DATA RECORDS
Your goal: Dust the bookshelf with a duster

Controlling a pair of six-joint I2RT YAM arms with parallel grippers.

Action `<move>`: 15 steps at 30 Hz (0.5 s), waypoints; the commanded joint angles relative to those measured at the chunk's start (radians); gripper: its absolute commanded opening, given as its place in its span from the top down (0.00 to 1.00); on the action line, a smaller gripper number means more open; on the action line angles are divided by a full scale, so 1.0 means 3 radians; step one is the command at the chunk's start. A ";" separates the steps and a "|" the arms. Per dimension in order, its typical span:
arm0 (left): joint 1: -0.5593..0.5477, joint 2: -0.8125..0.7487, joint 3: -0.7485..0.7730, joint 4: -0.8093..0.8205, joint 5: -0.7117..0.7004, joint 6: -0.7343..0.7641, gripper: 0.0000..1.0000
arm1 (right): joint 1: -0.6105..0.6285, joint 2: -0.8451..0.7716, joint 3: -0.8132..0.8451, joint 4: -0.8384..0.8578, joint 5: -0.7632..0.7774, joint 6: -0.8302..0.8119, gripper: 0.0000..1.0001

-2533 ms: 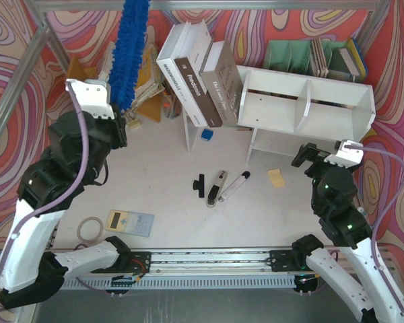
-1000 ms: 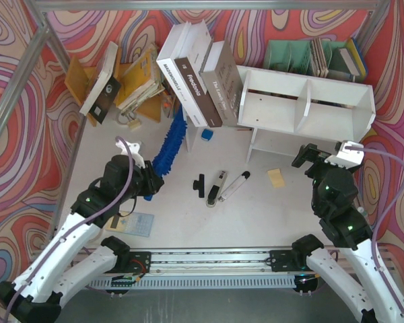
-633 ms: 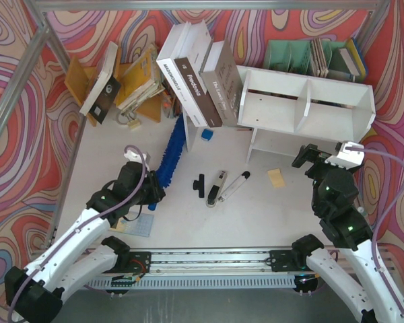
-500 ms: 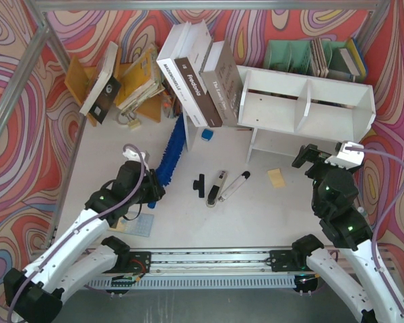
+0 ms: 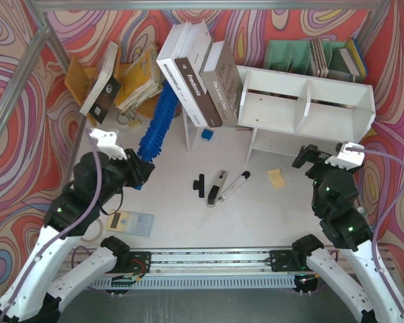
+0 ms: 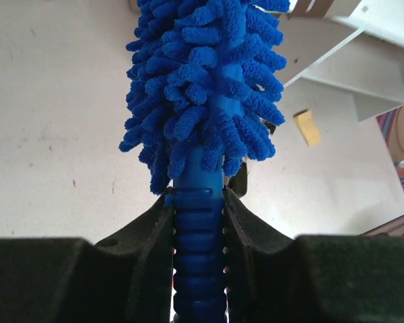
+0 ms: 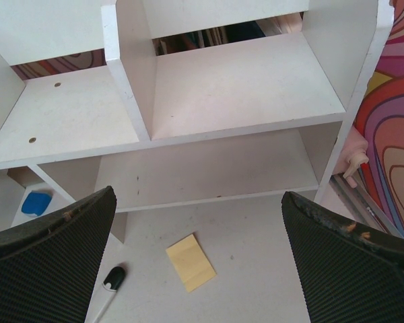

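Observation:
The white bookshelf (image 5: pixel 308 101) stands at the back right, with two cubbies and a lower shelf; it fills the right wrist view (image 7: pixel 222 87). The blue fluffy duster (image 5: pixel 157 121) points up and away from my left gripper (image 5: pixel 136 176), which is shut on its ribbed blue handle (image 6: pixel 198 249). The duster head (image 6: pixel 205 81) is left of the shelf, apart from it. My right gripper (image 5: pixel 308 156) is open and empty, just in front of the shelf's lower shelf, its fingers (image 7: pixel 47 262) wide apart.
Leaning books (image 5: pixel 198 74) on a thin white board stand left of the shelf. A green rack (image 5: pixel 313 57) is behind it. On the table lie a yellow note (image 5: pixel 277 177), black-and-silver tools (image 5: pixel 219 185), a calculator (image 5: pixel 130 222), a tape roll (image 5: pixel 89 232) and a small blue block (image 5: pixel 207 134).
My left arm swung the duster down from high at the back to low over the table, then lifted and drew back left. The right arm has not moved.

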 commanded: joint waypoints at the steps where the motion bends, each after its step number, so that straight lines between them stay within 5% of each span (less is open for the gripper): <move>1: 0.0009 -0.0017 0.0351 -0.0109 -0.0110 0.0221 1.00 | -0.0001 -0.0033 -0.0024 0.0100 0.0012 -0.0032 0.01; 15: 0.0009 0.0161 0.1407 -0.0526 -0.1117 0.0428 1.00 | -0.0001 0.0060 0.0260 0.0022 -0.0641 -0.0029 0.01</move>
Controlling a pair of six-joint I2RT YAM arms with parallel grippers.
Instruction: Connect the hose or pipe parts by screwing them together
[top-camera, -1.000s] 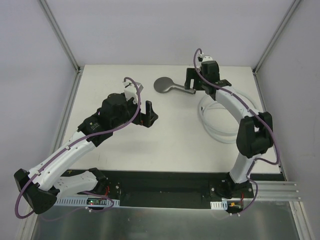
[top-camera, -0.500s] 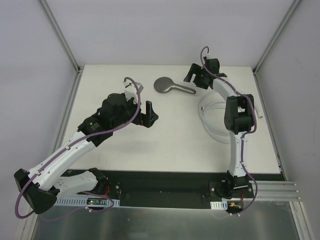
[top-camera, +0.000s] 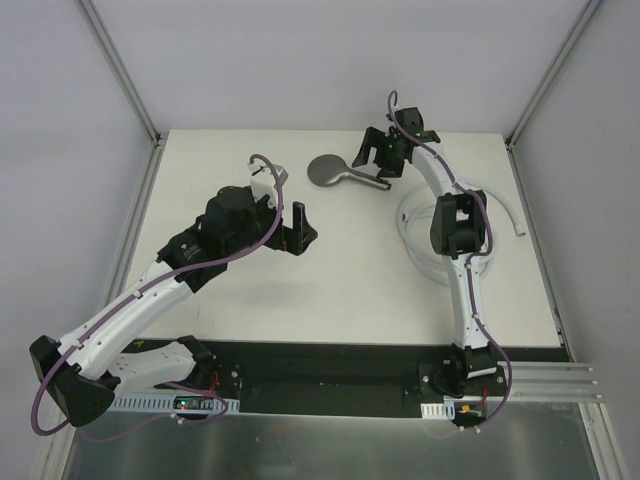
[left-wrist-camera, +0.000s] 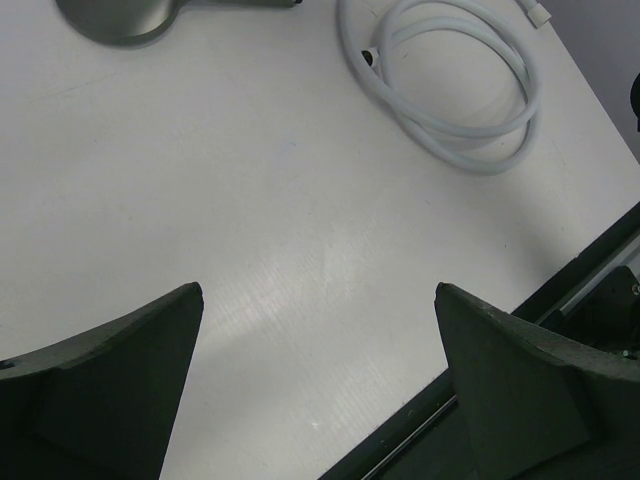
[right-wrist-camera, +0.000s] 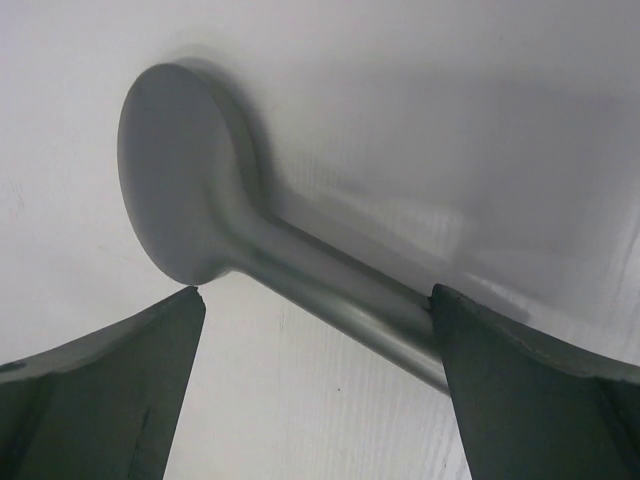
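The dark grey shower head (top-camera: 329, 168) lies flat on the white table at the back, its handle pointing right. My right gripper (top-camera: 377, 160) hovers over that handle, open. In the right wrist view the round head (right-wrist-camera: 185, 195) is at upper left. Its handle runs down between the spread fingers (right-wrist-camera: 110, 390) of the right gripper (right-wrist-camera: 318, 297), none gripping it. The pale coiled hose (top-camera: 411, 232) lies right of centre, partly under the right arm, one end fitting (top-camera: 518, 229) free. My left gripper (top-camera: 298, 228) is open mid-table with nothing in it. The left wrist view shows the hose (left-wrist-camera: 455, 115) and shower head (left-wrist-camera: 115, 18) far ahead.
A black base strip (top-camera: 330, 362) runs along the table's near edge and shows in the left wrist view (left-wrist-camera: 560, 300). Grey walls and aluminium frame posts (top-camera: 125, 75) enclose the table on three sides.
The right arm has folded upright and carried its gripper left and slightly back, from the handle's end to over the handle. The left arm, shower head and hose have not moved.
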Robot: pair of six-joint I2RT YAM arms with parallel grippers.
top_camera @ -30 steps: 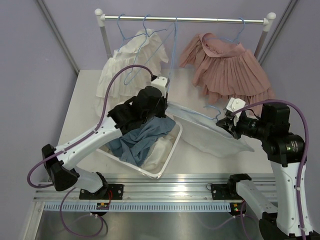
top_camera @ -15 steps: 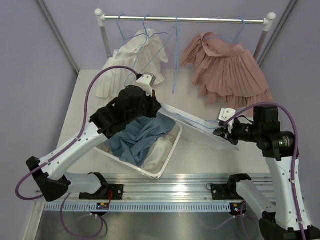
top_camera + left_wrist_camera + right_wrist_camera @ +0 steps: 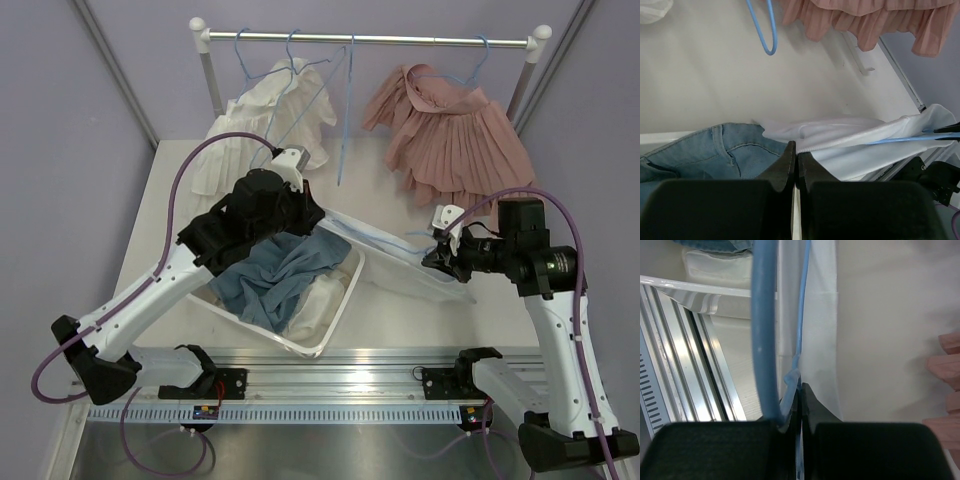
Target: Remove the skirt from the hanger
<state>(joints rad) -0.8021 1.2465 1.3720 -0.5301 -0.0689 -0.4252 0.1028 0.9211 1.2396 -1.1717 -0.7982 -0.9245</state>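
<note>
White cloth skirt (image 3: 395,265) hangs stretched in the air over the middle of the tabletop, slanting down toward the right edge, and it is not yet free of its thin blue wire hanger (image 3: 764,330), whose wire runs along the waistband. Your left gripper (image 3: 796,150) has its fingers pressed together on the hem of the cloth at the skirt's left end. Your right gripper (image 3: 799,390) is pinched shut on the hanger wire at the other end. From here, the likely trouble is the left pinch. It seems to hold only a thin edge of fabric, so a hard pull could let the cloth slip out. The waistband may also catch on the hanger's shoulder if you pull along the wire rather than off its end, and the wire could twist in the right fingers. Just below the skirt's left end sits the white plastic bin (image 3: 300,345) of blue denim (image 3: 275,280), toward the near edge. Trailing cloth might drag on its rim. At the far edge, the pink pleated skirt (image 3: 460,140) on the metal rail (image 3: 370,39) hangs well apart.
</note>
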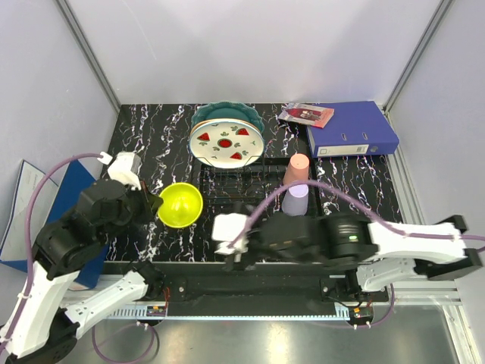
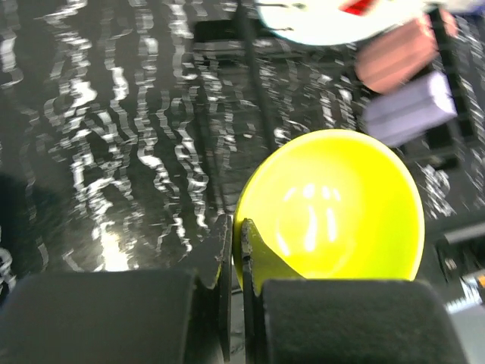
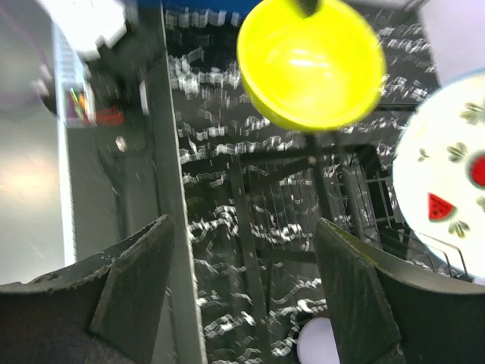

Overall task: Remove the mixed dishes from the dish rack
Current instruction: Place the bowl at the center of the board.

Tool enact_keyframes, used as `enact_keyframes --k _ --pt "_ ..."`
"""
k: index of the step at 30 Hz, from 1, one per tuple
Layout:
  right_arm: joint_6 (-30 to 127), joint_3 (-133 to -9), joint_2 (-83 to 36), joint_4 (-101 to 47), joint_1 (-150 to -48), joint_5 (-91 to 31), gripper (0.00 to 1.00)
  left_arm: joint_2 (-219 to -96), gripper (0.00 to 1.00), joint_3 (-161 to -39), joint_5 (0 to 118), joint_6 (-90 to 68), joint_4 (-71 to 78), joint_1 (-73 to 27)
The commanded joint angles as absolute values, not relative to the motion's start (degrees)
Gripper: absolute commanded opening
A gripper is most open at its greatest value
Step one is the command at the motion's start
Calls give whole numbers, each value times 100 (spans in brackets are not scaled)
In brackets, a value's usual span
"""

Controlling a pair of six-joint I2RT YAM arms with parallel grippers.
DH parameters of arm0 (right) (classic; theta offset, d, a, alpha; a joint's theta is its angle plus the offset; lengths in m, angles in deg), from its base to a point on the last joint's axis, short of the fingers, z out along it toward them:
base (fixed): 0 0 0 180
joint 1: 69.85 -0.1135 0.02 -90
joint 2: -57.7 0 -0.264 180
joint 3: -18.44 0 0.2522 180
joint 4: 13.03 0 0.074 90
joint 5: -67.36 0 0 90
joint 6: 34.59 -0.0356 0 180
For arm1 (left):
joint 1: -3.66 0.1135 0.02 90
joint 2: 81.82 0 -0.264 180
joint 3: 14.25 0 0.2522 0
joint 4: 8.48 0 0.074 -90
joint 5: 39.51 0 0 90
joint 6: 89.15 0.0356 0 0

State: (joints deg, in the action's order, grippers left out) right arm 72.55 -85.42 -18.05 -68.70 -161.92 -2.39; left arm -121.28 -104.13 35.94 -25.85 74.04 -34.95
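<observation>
My left gripper [image 1: 155, 203] is shut on the rim of the small yellow bowl [image 1: 180, 205] and holds it left of the dish rack [image 1: 242, 182]. In the left wrist view the jaws [image 2: 235, 235] pinch the bowl's rim [image 2: 341, 205]. The white plate with red-green marks [image 1: 227, 144] leans in the rack in front of the teal scalloped plate [image 1: 227, 114]. The pink cup [image 1: 297, 171] and lavender cup [image 1: 295, 201] stand at the rack's right. My right gripper [image 1: 229, 244] is open and empty at the rack's near side [image 3: 303, 197]. No cream-orange plate shows.
A blue binder [image 1: 352, 129] and a small red-patterned booklet [image 1: 305, 114] lie at the back right of the marble table. The table's front edge [image 3: 170, 189] runs close beside my right gripper. Blue sheets [image 1: 23, 205] lie off the left side.
</observation>
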Motion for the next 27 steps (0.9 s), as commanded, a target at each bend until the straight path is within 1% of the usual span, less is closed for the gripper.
enact_keyframes --k 1,2,6,12,14,15,21,24,27 --pt "6587 -7910 -780 -5731 -16187 -295 81 -12496 0 -10720 2485 -3157 7480 -3475" --pt "6482 -7786 -456 -5607 -16187 -312 82 -12549 0 -10746 2352 -3219 7533 -3475" --pt "6297 -7276 188 -5140 -16187 -339 83 -13058 0 -11018 1641 -3404 7621 -3449" --pt "6261 -6687 759 -4692 -16187 -383 84 -13866 0 -11728 1603 -3299 7411 -2984" --pt "6296 -6502 952 -4516 -16187 -374 85 -14061 0 -11958 1831 -3071 7262 -2432" --pt "6305 -6441 1023 -4463 -16179 -374 85 -14183 0 -12142 2119 -3001 7200 -1942" --pt "6402 -6019 1498 -4094 -16179 -181 86 -15133 0 -12293 2736 -2964 6620 -341" --pt "6402 -5904 1621 -4094 -16179 21 87 -15756 0 -12127 3017 -3245 6190 231" --pt "6358 -5807 1718 -4085 -16170 284 87 -16547 0 -12231 3246 -3588 5794 366"
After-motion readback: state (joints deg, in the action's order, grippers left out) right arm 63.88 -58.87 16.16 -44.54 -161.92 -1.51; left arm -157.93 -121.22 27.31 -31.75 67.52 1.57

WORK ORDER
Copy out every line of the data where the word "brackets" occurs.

YOUR RESPONSE
Calls give whole numbers, each value times 100 (spans in brackets are not scaled)
In brackets, a value's usual span

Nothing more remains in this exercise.